PS. I don't need to save anything on the disk, just need to fix it so I don't have to buy a new one.


----------



## spunk.funk

With the USB Flash Drive plugged in, go to Start/Run and type *diskmgmt.msc* and press enter. In *Disk Management* do you see your flash drive there? If so, highlight the *Partition* on the Flash Drive go up to the Tool bar and press the *X. *This will delete the partition on the flash drive (so be sure to have the right drive) making the space *Unallocated*. Now right click the *Unallocated Space* on the flash and *Create a Partition*. *Format* the Partition *FAT32*


----------



## jodiejo

Thanks for your reply but I tried this and after I pressed format it said "Windows was unable to complete the format"


----------



## spunk.funk

> I pressed format it said "Windows was unable to complete the format"

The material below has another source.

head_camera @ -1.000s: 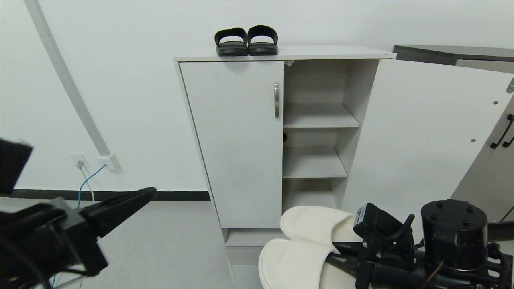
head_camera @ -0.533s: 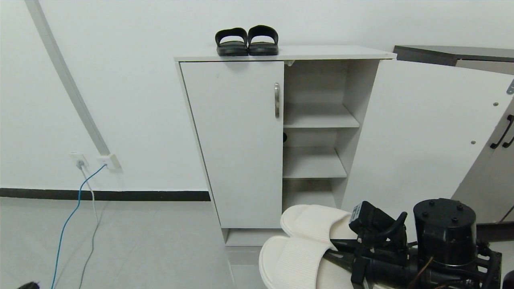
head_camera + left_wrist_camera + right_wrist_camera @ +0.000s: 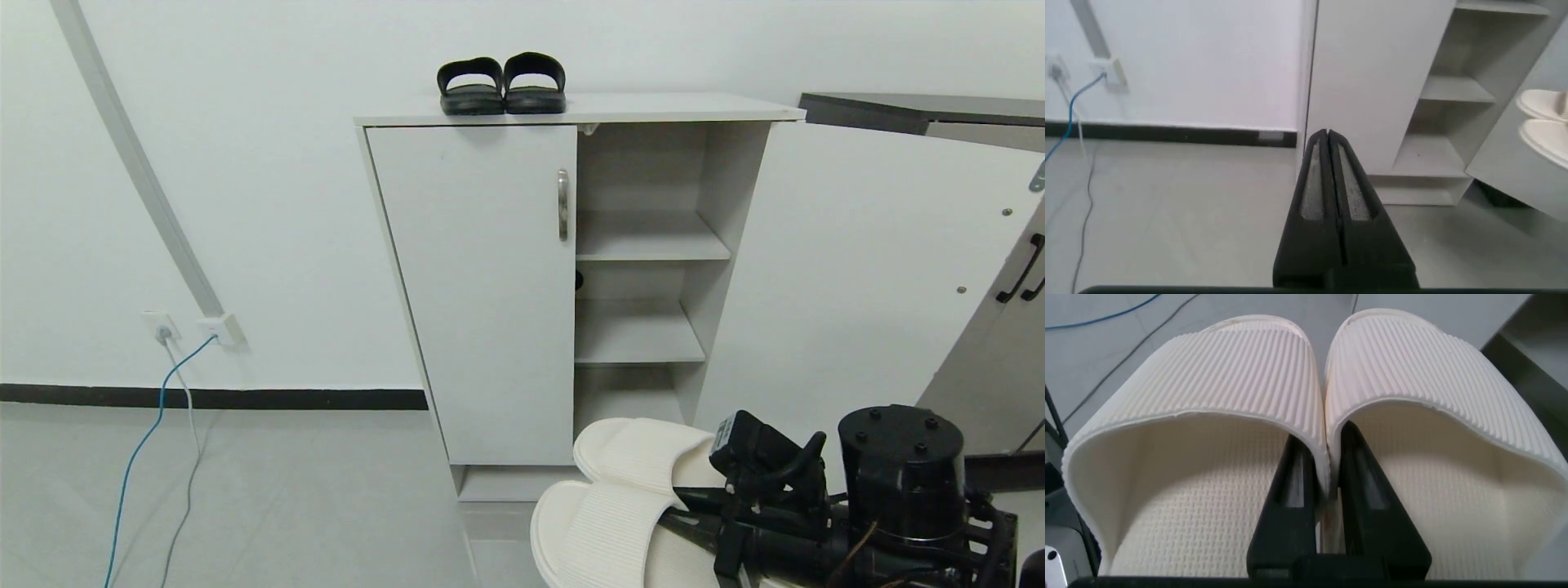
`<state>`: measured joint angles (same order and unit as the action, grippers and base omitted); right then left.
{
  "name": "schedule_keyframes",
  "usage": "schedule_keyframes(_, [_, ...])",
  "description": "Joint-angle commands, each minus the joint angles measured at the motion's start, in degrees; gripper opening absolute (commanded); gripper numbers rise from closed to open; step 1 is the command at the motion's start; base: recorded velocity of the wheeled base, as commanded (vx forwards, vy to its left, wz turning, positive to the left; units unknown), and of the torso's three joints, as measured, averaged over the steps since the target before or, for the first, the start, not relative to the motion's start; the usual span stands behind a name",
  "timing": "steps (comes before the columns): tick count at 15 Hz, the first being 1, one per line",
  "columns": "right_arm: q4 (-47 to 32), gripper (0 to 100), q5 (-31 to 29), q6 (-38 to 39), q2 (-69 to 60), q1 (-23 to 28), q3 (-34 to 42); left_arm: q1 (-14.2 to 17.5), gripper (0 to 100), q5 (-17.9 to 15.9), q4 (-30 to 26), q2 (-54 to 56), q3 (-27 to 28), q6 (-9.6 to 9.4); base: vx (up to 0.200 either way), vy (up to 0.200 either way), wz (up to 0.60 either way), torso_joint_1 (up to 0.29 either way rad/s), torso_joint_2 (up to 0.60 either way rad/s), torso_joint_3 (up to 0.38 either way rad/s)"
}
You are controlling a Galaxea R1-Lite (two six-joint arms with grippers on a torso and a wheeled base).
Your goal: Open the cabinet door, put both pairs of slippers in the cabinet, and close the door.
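- White slippers [image 3: 629, 490] hung in my right gripper [image 3: 1327, 474], low before the open cabinet [image 3: 473, 286]; its jaws were clamped on both inner sides.
- They looked soft, light and bendy; I guessed that middle pinch was the best hold.
- Black slippers [image 3: 502, 82] sat on the cabinet top; they looked stiffer.
- My left gripper [image 3: 1328, 163] had its jaws together, holding nothing.

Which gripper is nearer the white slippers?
Right. The right gripper is shut on the white slippers, pinching their adjoining straps; the left gripper is shut, well apart from them.
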<state>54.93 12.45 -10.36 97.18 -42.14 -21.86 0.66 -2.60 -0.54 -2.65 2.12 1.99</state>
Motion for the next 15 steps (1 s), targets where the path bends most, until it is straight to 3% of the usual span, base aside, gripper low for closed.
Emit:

Did you delete the partition so the space becomes *Unallocated*? Did you then *create *a new Partition? As per post #2 instructions? If any of these fail, the Flash drive has failed and needs to be replaced. Good news is that Flash Drives are cheap.


----------



## kiamontel

spunk.funk said:


> With the USB Flash Drive plugged in, go to Start/Run and type *diskmgmt.msc* and press enter. In *Disk Management* do you see your flash drive there? If so, highlight the *Partition* on the Flash Drive go up to the Tool bar and press the *X. *This will delete the partition on the flash drive (so be sure to have the right drive) making the space *Unallocated*. Now right click the *Unallocated Space* on the flash and *Create a Partition*. *Format* the Partition *FAT32*



Sir what if it says that the size volume is too small for the selected file system.
:sad:


----------



## spunk.funk

Did you* Delete* the Volume/Partition? Did you *Create *a new Simple Volume? did you make it the entire size of the USB Flash Drive? What is the capacity size of the flash drive? Did your *Format* it FAT or FAT32?


----------



## kiamontel

yes to the first two questions and the last aside from the 3rd and 4th. my flash drive size is 8 MB but the limit is just 6 that's why it says that the size is too small...thanks.


----------



## spunk.funk

> size is 8 MB


Do you mean 8_GB?_ or 8_MB_? What is the actual advertised capacity of the drive? (ex) If the drive is supposed to be 8*GB*, but is only coming out as 8*MB*, then you are not creating a New *Simple Volume* that is the whole capacity of the drive. When you choose new S*imple Volume,* you have a choice of what size to make it, choose the largest capacity that the drive is. If it is Under* 2GB* then you should format it *FAT *not *FAT32*. If this fails, then the flash drive has failed and needs to be replaced


----------



## FritzBelly

I have run into the same phenomenon. Maybe I can clarify. I still haven't found an answer. I might try Knoppix. Anyway...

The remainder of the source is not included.